Canpotex is owned by Mosaic, PotashCorp and Agrium Inc.
“China’s holding firm,” Prokopanko said.
“As one shareholder, my advice to Canpotex is, ‘just hold firm.’ I’m in no rush.”
Sinofert’s argument for a price freeze is partly based on a 35 percent year over year reduction in freight rates from Vancouver to Asian markets, which reduces fertilizer producers’ costs, Prokopanko said.
Contracts between major potash producers and Sinofert traditionally set a global price floor and are followed by supply agreements with Indian buyers.
Buyers in the United States, Brazil and Southeast Asia typically pay more on the spot market.
PotashCorp to buy stake in Brazil’s Heringer
(Reuters) — PotashCorp plans to buy a 9.5 percent stake in Brazil’s Fertilizantes Heringer from its controlling shareholders for $55.7 million.
The deal, which is expected to close in the second half of this year, will pave the way for a long-term potash supply agreement, allowing PotashCorp to become Heringer’s principal supplier over time.

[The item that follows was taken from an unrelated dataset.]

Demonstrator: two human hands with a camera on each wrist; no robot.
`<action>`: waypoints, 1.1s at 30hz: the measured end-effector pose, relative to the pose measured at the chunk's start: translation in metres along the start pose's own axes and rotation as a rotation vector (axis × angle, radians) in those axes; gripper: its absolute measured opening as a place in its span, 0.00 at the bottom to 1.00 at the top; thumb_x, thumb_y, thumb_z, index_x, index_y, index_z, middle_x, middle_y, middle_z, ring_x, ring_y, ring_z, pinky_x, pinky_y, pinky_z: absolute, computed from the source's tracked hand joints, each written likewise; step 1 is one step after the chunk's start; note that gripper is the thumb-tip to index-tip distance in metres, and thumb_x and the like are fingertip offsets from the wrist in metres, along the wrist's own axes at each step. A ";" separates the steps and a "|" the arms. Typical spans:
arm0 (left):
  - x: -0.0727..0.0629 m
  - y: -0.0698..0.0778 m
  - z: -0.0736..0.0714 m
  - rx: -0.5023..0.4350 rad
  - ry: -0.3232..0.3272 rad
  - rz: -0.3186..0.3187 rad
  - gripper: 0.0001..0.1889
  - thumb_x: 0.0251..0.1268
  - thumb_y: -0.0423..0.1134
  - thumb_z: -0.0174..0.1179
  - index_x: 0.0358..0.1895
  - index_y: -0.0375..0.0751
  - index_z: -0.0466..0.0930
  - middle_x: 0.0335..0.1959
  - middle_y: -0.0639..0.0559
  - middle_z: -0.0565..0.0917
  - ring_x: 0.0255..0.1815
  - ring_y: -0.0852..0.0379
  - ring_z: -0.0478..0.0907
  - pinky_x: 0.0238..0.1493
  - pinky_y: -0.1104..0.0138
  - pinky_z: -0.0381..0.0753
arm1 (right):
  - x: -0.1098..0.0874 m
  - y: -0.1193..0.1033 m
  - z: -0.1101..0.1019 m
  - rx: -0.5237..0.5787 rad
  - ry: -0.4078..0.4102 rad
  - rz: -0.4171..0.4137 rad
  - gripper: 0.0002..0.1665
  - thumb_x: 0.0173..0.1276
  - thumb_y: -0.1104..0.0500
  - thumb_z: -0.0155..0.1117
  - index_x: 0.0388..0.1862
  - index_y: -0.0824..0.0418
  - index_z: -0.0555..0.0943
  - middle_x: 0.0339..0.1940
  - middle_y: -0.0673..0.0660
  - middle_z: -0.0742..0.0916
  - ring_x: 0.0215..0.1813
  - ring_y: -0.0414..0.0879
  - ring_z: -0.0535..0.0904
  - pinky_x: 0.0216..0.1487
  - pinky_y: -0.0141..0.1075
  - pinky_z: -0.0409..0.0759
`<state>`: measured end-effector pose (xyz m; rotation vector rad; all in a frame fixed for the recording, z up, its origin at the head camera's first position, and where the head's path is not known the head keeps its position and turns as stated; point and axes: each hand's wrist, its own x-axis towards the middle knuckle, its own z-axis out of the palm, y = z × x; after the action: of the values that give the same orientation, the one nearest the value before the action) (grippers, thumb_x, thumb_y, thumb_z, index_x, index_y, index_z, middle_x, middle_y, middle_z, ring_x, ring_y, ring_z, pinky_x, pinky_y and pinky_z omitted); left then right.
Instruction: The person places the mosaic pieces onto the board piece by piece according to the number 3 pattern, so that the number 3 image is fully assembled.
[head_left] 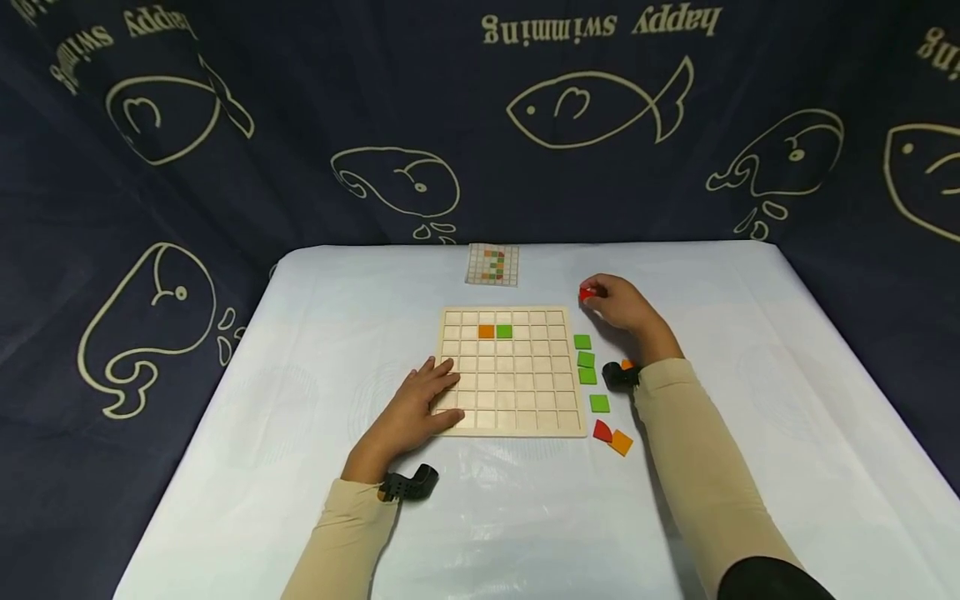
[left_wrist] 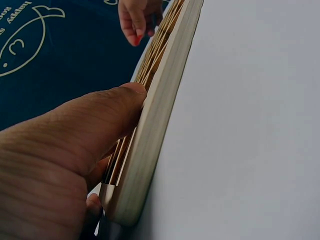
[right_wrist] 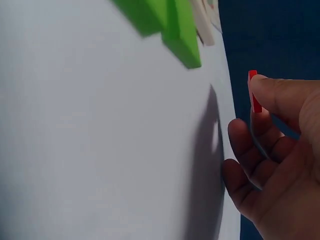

Heringer, one of the largest fertilizer companies in Brazil, delivered five million tonnes of fertilizer, including one million tonnes of potash, in 2013, with net revenue of about US$2.5 billion.
China halts soybean smugglers
BEIJING (Reuters) — Customs officers in the Chinese city of Qingdao uncovered soybean smuggling worth US$869.50 million last year.
It was one of the biggest such cases in the country in years, a state-run newspaper reported.
The official Legal Daily said a trading company was suspected of smuggling soybeans after customs officials assessed soy prices for potential risk.
The case came to light after the customs unit in the eastern coastal city seized 730 contracts, some of which were falsified, and gained access to 80,000 emails, the paper said. The unit also arrested four people in the cities of Linyi, Dalian and Shenzhen, it reported.
Korea trade deal bears fruit for Australia
CANBERRA (Reuters) — Australian horticulture exports to South Korea have jumped since the start of a free trade agreement late last year.
It boosts hopes for a similar benefit from a trade deal with China.
No official data has yet been released, but Australian Bureau of Agriculture, Resource Economics and Sciences executive director Karen Schneider said there were early signs of strong demand for products that have had tariffs removed, including cherries, dried grapes and nuts.
Industry figures suggest that cherry sales are set to jump 25 fold, raising expectations that Australia’s total horticulture exports to Korea will beat an official estimate of US$15 million.
“Overnight we went from a tariff of 24 percent to zero, and with the dollar falling we have seen strong demand,” said Simon Boughey, chief executive officer of Cherry Growers Australia.